What I’m trying to do:
I am building a movie recommendation system with Jupyter but now i would like to use Anvil as my user interface .
What I’ve tried and what’s not working:
I have tried to link it with the uplink and pip installed anvil, but my biggest problem is the coding aspect. I dont know what i am doing wrong…somebody help me pleaseeeeeeeee…what am i doing wrong!
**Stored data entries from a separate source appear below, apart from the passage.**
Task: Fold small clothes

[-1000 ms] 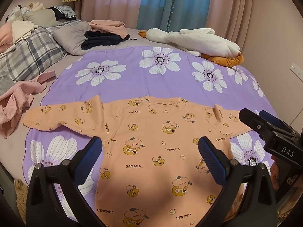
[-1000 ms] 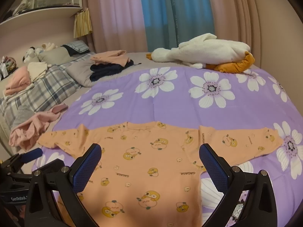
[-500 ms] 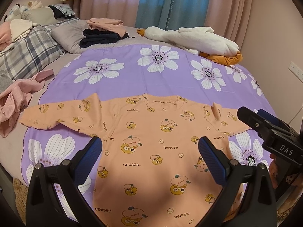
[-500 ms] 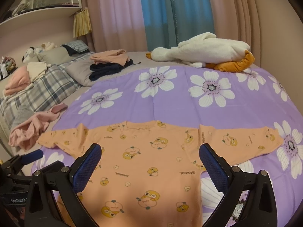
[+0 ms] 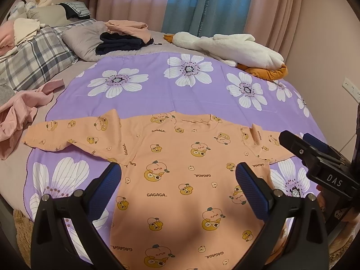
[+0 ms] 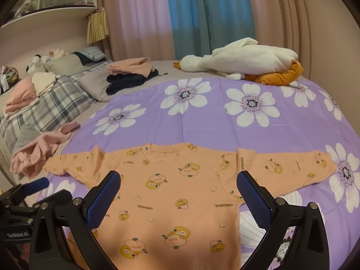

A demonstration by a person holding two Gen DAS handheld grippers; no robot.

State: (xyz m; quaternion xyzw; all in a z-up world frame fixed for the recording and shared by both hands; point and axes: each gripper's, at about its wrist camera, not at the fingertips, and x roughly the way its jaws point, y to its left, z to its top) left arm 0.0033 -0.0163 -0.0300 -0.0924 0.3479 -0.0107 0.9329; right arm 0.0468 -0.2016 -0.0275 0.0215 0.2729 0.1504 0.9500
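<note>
An orange long-sleeved child's shirt [image 5: 180, 175] with duck prints lies flat on a purple flowered sheet [image 5: 157, 94], sleeves spread left and right. It also shows in the right wrist view [image 6: 175, 193]. My left gripper [image 5: 178, 184] hovers open and empty above the shirt's lower body. My right gripper [image 6: 178, 193] is open and empty above the shirt too. The right gripper's black body shows at the right edge of the left wrist view [image 5: 319, 159], near the right sleeve. The left gripper shows low at the left of the right wrist view [image 6: 24, 193].
A crumpled pink garment [image 5: 18, 114] lies left of the sheet. Folded pink and dark clothes [image 5: 123, 36] sit on a grey pillow at the back. A white plush goose [image 5: 229, 47] lies at the back right. A plaid blanket [image 5: 33, 58] is at the far left.
The left gripper has shifted slightly left and forward over the shirt. The right gripper has barely moved. Both stay open.
</note>
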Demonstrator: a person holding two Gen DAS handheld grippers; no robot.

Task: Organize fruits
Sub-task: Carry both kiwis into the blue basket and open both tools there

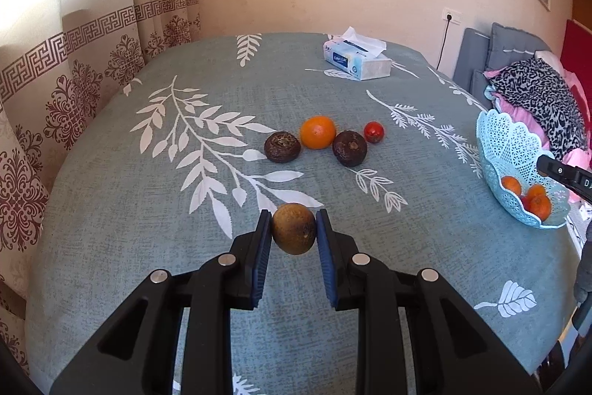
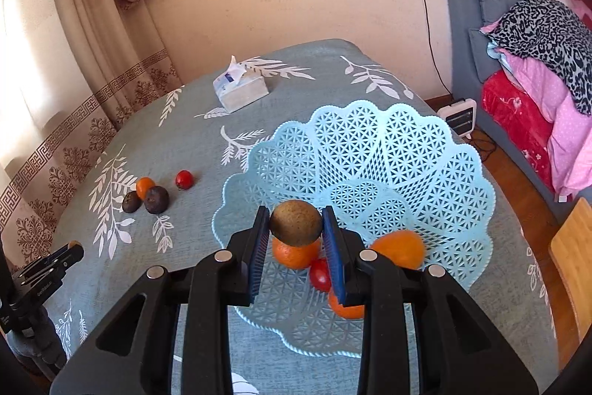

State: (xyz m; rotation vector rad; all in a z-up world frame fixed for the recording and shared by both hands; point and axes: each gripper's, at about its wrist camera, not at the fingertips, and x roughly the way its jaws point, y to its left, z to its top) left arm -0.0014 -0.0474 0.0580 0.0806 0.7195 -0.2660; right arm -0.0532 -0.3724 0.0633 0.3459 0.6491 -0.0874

So i imported a .csv table from excel with movies and ratings, using cosine similarity which i imported into jupyter, i want to recommend movies to people using the movie title’ they input in Anvil and show them their recommendations on anvil not on Jupyter.
Code Sample:
# code snippet
import pandas as pd
import numpy as np
from sklearn.metrics.pairwise import cosine_similarity
from sklearn.feature_extraction.text import CountVectorizer
df = pd.read_csv(r"C:\Users\Administrator\Desktop\Movie_data.csv")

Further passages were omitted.